Come siete riusciti a sopravvivere al coronavirus e alle sue conseguenze?
«Siamo stati chiusi solo una settimana e abbiamo chiesto agli iscritti over 65 di interrompere momentaneamente il loro impegno, per non esporli a rischi inutili. Appena possibile abbiamo riaperto il nostro emporio solidale e introdotto l’assistenza domiciliare: grazie al sostegno della Protezione civile abbiamo distribuito trenta pacchi al giorno, direttamente a casa».
Come avete fatto fronte al crollo delle donazioni?

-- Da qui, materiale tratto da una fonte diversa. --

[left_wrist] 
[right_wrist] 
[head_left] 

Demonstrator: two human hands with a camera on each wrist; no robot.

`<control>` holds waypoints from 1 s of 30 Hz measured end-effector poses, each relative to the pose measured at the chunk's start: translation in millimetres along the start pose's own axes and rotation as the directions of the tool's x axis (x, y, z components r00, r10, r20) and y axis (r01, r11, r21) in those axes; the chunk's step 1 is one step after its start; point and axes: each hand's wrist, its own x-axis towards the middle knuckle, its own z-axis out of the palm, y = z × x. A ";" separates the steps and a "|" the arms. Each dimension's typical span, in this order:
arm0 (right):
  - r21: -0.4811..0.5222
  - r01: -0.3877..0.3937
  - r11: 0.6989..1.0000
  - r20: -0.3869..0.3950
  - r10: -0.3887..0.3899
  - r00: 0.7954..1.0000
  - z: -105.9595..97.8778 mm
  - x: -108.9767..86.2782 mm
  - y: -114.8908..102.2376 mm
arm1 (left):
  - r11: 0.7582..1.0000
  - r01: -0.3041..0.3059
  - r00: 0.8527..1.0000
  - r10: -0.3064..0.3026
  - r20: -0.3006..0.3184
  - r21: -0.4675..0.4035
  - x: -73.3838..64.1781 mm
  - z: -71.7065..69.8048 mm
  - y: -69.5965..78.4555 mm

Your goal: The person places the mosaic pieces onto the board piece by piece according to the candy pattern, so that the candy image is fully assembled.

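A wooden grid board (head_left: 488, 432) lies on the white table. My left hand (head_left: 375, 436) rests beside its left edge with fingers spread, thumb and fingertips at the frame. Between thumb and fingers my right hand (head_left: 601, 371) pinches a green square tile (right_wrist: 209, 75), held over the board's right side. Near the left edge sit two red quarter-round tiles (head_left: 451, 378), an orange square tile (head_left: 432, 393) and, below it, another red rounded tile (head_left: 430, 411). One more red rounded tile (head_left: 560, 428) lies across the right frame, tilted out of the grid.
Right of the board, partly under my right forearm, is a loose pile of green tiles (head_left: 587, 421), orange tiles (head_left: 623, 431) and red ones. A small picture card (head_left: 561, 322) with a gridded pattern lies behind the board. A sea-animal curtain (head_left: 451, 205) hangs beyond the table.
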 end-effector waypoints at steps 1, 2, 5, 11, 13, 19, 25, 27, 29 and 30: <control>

«L’impossibilità di raccogliere beni alimentari di persona ci ha spinto a disporre in otto supermercati carrelli dove i clienti potevano lasciare un pacco di pasta o un litro d’olio: il flusso non solo non si è interrotto, ma ha raggiunto quota dieci quintali di prodotti. Ancora più sorprendente è stata la risposta di organizzazioni e istituzioni. Il Comune di Viterbo ci ha erogato 20 mila euro per assistere le famiglie. Stessa cifra è arrivata dall’Unione Buddista Italiana. La Regione ci ha rimborsato le spese. Inaspettati i 10 mila euro arrivati da una fondazione di Lugano, con la quale non avevamo mai collaborato prima».
Dal 15 ottobre entrerà in vigore l’obbligo del green pass anche per gli attori del Terzo settore. Come avete operato finora?
«Abbiamo già chiesto ai nostri la certificazione verde. Solo una donna ha espresso perplessità in merito ed è stata invitata a prendersi una pausa, finché non provvederà. Ci è dispiaciuto perché è una risorsa essenziale, ma crediamo che noi per primi dobbiamo dare l’esempio in questo periodo così difficile».
Cosa possiamo aspettarci da Viterbo con amore per il futuro?
«L’esperienza della pandemia ci ha insegnato che quella alimentare è solo una faccia della povertà. Vogliamo analizzare i modi più opportuni per intervenire, anche dal punto di vista culturale. La scorsa settimana è partito un doposcuola, nel quale otto bambini sono ospitati presso il nostro emporio. Lì trovano banchi, sedie, tablet, lavagne multimediali e insegnanti disposti a prestare il loro tempo per aiutarli nei compiti a casa».